* _Exercise prompt_: Every line below that carries the word "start" needs to be copied.

----- Task data

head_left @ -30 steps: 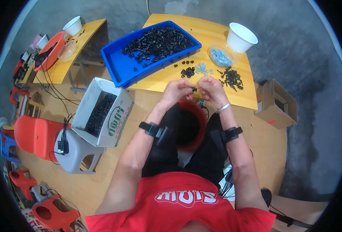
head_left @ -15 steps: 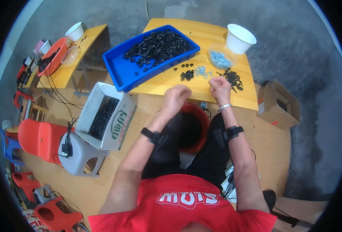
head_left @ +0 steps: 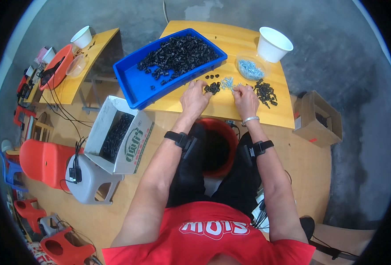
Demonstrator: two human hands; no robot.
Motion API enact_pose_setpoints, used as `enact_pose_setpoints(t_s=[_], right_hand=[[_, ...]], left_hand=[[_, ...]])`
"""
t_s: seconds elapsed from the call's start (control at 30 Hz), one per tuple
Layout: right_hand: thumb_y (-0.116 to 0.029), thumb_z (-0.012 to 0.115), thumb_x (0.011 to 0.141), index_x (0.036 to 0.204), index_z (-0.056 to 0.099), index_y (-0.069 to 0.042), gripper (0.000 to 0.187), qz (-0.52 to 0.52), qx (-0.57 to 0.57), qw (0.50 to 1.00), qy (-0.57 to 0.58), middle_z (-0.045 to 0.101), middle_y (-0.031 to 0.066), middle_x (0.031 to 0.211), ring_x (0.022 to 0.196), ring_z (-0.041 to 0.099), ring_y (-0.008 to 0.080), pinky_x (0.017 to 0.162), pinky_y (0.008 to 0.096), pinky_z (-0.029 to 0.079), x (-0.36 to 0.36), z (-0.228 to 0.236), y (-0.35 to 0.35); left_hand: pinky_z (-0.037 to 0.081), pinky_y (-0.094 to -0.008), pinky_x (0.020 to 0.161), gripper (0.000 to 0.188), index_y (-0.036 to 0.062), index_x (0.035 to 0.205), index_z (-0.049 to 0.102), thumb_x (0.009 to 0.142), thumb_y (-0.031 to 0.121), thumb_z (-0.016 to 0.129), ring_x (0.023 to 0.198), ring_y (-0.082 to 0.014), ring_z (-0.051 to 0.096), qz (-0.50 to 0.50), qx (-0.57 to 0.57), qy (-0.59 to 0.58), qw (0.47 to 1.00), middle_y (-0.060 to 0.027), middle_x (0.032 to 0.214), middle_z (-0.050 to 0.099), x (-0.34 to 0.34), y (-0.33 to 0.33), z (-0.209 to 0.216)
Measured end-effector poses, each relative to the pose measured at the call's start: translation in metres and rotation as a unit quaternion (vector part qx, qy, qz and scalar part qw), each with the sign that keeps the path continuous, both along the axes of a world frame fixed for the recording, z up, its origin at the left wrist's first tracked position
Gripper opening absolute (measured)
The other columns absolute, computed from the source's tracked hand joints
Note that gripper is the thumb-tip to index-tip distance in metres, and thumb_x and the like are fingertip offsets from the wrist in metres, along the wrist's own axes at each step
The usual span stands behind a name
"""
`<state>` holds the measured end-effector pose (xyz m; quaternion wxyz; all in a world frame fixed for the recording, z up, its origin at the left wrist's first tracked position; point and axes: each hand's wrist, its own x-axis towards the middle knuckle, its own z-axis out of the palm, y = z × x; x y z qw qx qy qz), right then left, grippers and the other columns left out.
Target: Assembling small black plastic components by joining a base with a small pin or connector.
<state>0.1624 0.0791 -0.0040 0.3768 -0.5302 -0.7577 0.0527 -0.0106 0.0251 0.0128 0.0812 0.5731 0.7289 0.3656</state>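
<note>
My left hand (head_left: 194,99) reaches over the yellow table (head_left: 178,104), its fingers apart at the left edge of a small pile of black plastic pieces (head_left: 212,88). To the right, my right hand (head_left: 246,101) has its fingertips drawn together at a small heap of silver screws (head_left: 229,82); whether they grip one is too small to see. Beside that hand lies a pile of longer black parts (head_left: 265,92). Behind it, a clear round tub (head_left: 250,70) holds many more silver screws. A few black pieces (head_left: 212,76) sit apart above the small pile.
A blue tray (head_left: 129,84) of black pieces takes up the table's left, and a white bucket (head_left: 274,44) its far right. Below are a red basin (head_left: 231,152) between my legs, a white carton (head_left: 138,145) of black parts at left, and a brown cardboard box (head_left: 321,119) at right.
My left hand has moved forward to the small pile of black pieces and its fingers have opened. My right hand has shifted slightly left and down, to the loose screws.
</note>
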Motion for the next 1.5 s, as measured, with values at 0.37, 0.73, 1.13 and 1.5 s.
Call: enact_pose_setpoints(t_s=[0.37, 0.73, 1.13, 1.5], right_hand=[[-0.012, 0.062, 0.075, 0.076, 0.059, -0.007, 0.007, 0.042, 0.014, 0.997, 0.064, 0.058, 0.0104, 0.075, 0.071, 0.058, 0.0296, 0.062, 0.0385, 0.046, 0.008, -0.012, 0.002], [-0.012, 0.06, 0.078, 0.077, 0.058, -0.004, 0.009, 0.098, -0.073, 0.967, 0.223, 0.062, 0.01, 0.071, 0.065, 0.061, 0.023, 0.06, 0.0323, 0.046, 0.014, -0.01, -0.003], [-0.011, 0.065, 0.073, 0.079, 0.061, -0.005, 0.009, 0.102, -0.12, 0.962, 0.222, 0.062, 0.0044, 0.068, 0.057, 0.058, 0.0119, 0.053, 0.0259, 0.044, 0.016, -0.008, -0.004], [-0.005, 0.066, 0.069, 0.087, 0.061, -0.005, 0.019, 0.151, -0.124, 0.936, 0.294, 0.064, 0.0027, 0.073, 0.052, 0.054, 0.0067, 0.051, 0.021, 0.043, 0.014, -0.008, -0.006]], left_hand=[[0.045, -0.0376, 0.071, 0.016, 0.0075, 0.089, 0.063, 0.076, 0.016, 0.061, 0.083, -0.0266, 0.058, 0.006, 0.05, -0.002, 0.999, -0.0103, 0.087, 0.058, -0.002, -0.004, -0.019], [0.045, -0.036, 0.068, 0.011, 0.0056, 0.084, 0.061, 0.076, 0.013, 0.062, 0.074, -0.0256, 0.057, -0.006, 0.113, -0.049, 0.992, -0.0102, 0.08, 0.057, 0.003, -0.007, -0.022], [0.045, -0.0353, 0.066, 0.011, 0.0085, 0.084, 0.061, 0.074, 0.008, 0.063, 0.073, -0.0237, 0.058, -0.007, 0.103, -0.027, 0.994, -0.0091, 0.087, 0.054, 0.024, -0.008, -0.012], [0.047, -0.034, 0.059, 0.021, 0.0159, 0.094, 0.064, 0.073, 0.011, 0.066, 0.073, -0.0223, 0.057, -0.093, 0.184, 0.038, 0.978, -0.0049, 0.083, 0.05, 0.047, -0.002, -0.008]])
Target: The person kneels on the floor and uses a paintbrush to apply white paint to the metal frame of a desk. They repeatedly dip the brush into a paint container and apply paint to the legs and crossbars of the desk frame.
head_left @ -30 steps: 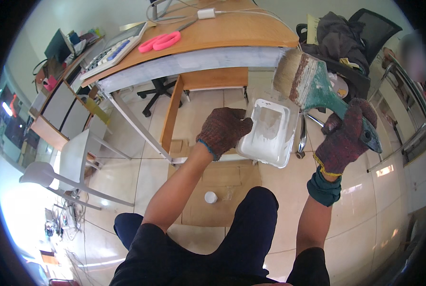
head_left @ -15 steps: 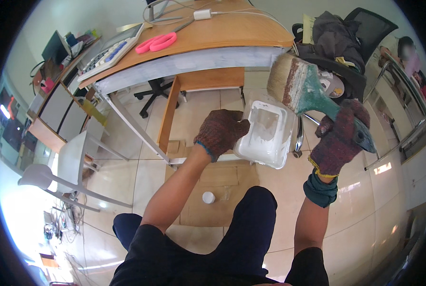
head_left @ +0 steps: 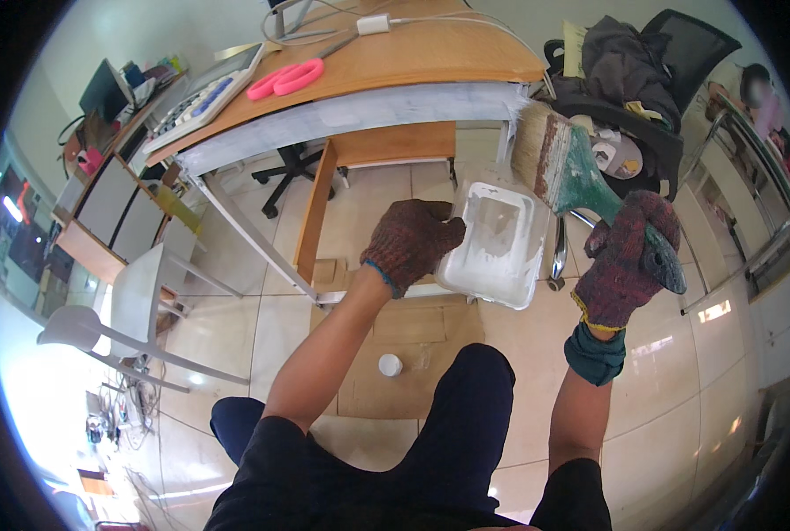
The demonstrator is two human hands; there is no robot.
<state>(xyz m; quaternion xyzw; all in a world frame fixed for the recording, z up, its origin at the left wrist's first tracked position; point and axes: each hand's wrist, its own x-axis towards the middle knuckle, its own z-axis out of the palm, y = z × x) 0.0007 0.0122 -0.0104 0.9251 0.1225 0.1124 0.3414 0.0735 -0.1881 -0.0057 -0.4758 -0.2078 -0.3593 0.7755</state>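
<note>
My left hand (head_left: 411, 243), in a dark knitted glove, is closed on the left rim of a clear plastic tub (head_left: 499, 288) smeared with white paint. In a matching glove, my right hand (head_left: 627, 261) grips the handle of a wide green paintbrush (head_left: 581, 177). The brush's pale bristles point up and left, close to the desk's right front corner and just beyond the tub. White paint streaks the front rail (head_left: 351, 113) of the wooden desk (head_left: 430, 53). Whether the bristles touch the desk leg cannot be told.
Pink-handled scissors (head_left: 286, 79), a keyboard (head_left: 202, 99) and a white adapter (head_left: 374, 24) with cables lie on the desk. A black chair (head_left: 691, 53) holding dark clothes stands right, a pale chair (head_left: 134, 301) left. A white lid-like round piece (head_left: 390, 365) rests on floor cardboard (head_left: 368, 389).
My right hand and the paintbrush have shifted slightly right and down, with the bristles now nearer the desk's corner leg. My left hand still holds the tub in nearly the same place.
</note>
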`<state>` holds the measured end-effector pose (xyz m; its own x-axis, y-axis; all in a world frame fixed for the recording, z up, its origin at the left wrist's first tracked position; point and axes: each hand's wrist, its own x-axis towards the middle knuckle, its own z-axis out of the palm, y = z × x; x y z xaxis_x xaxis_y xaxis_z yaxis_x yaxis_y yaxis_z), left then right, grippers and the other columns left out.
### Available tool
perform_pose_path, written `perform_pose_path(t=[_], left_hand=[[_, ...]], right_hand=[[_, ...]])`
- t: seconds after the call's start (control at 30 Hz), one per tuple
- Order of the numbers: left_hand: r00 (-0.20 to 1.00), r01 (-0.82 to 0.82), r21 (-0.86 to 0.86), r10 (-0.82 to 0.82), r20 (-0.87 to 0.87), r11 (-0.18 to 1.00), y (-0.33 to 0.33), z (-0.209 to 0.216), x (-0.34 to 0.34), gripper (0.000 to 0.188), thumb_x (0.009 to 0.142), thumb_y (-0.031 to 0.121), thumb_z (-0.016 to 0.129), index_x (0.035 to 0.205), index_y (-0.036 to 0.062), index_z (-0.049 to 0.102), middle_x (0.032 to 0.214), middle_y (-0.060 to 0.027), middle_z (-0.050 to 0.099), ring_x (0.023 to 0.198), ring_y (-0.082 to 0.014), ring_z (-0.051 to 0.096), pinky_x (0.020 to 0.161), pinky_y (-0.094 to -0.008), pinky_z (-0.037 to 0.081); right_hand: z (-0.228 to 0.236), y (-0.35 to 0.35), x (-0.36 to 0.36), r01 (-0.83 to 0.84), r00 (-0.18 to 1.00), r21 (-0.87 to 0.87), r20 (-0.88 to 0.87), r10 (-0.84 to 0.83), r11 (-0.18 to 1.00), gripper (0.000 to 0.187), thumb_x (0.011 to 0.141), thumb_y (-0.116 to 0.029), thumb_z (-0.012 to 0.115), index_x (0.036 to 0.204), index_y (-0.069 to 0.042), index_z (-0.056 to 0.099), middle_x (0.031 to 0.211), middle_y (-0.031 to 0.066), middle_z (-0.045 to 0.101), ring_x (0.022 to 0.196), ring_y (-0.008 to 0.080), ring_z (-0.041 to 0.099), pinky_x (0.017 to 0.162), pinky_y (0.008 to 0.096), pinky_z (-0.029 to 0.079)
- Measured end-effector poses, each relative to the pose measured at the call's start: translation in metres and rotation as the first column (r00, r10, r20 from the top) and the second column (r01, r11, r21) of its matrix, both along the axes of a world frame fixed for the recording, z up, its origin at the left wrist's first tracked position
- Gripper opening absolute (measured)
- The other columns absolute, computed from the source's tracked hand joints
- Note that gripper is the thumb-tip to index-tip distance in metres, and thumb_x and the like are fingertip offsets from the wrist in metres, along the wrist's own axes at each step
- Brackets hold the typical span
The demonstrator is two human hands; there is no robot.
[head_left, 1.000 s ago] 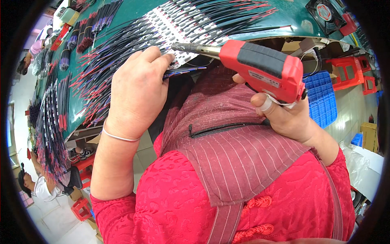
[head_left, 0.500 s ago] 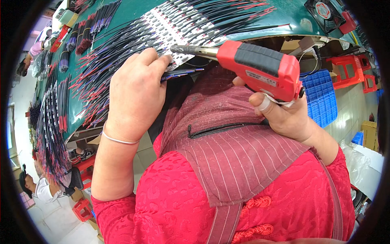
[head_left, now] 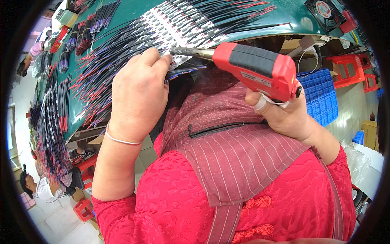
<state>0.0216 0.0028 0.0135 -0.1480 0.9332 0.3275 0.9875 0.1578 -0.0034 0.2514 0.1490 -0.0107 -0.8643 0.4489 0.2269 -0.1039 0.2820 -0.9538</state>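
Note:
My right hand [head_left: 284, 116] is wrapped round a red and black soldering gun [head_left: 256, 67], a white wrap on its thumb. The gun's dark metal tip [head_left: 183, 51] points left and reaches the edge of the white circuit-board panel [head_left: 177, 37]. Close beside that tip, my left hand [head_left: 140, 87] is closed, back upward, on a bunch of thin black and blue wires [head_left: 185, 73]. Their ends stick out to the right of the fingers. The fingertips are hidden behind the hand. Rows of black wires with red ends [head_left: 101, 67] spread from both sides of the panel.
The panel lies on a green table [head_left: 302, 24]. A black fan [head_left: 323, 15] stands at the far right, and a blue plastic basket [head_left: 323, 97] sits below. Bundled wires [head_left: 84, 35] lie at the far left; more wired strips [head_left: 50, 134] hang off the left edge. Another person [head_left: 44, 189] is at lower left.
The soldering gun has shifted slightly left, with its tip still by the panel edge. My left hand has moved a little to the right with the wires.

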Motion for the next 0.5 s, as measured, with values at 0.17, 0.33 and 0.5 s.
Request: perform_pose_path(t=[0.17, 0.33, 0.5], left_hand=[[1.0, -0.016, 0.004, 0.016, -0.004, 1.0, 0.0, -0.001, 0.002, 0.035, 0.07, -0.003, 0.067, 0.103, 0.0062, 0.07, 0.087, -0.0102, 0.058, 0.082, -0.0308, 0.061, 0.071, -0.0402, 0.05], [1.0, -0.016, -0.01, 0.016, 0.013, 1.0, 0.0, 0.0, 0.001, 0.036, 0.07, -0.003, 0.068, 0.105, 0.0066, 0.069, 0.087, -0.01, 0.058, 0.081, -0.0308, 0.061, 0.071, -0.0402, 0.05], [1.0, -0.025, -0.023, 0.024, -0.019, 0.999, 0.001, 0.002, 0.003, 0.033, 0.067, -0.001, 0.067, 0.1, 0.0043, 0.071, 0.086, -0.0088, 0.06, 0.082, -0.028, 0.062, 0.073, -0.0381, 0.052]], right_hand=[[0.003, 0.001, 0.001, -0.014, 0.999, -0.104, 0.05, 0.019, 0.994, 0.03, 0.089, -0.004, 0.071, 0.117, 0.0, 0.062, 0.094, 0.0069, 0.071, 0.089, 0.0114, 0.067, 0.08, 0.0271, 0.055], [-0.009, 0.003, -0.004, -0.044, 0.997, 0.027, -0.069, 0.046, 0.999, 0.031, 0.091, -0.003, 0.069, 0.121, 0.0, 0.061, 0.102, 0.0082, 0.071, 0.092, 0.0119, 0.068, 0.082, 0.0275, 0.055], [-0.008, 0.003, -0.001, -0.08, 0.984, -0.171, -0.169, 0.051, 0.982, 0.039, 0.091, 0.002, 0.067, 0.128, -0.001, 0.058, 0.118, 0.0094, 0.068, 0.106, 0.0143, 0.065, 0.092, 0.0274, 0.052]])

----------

* _Task output_:
t_s: seconds elapsed from the call's start (control at 30 Hz), one per tuple
Measured end-effector poses, each relative to the pose measured at the call's start: translation in metres and rotation as a unit quaternion (vector part qx, qy, qz and scalar part qw), each with the sign that keeps the path continuous, both along the axes of a world frame fixed for the recording, z up, its origin at the left wrist's first tracked position
- t: seconds after the call's start (control at 30 Hz), one per tuple
- Measured end-effector poses, each relative to the pose measured at the call's start: translation in metres and rotation as the first column (r00, r10, r20 from the top) and the second column (r01, r11, r21) of its matrix, both along the axes of a world frame fixed for the recording, z up, its origin at the left wrist's first tracked position

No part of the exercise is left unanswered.